Why won't my body let me cry?

My dad was diagnosed with prostate cancer 8 years ago, and it has now been 8 days since my dad passed away from cancer and related complications. He was ill for about 4 months prior to his passing and had two major operations in this time that prolonged his life by a month or two.  The last 4 weeks where horrific, watching him deteriorate, feeling his heart break that he was soon to leave us and there was nothing that he could do to stop it.

I have cried for months with dad, with family, in the shower, everywhere, But I haven't shed a tear for about 5 days, I just feel numb and kind of lost, and don't know what to do with myself. Months of worrying about him, sitting by his bedside and now it's all over. I want him back so badly and I know that is a normal feeling but this lost numb feeling seems strange. Why won't my body let me cry?    

  • Hi Lost29316

    I'm so sorry to hear that your dad has passed away - our condolences to you and your family. I'm sure some of our forum members will be along soon to offer you some support and advice as many have been though, or are going through, what you are experiencing now. 

    Here is some information on our website about coping with grief, which I hope you will find useful. Please do come and chat to us anytime.

    Best wishes,

    Kirsty

  • Hi Lost,

    Sorry to read about your recent loss. In reply to your question, I suspect it still may not have fully sunk in yet or you may even be in denial. When you lose a loved one, It seems like its not real for a few weeks and we find it difficult accepting our loss. Grief affects everyone different but please dont beat yourself up because you cant cry. As he was suffering towards the end, subconciusly you may be feeling relieved his suffering is over. There is a number of reasons why you feel like you do.

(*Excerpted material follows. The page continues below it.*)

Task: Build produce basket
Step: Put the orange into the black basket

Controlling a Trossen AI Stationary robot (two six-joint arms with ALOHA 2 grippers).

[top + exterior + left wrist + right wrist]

    Anytime you need to chat, there are some wonderful people on here who understand.

    Please keep in contact, Brian.

  • You are in shock and denial my dad passed away 4 weeks ago I still feel numb we a week before he died he had lung cancer I still carnt believe it my life feels on hold it hurts so much I miss him dearly so just remember you are not on your own in grief I hope this helps I am new to this post

  • Hi, don't worry. It's very early. I got told that there's no right or wrong in how you're feeling. Just take each day and let your body feel or not feel something that day. It might also be a protection mechanism for you. Just look after yourself and get to eat healthily even if you don't feel like it as it'll help you cope better. I feel numb too and it's been 3 weeks for me. It was similar towards the end where my dad knew and there was nothing he could do, he so desperately wanted to stay with us all but nothing he could do, it was heartbreaking. Even tho I saw him after he passed I still don't  believe it, like it's not real. I talked to him a lot and still talk to him. Also keep myself busy, and help my mum all I can. Try to keep yourself busy and eat well and take each day  for now and know no matter what you feel it's ok xx

     

  • Hi Lost

    So many of us here understand your feeling of numbness, loss and the inability to be able to cry when you would expect to be doing so. For me (and it was last year now) it was like I had shed so many tears during my hubby's illness I was totally drained and seemed to be on a kind of autopilot as I faced each new day.  You honestly do not need to be crying as grief is just as emotional when you are dry eyed but I suspect there will come a point when  something will trigger your mind and you will shed tears or even smile at a memory.  Just now you are raw and numb with loss. Look after yourself and come and chat whenever  you need to.  Sometimes it just helps to talk through feelings. Jules54 

  • Hi,

    My Mum died of cancer under similar circumstances and my emotional reaction was very similar to yours.
    With hindsight, part of it was relief that her suffering had finally come to an end. 

    Give yourself time, we all grieve differently and the same people react differently even just a few months later. There's no right or wrong way to get through this. Time doesn't always heal, but things do get easier after a while.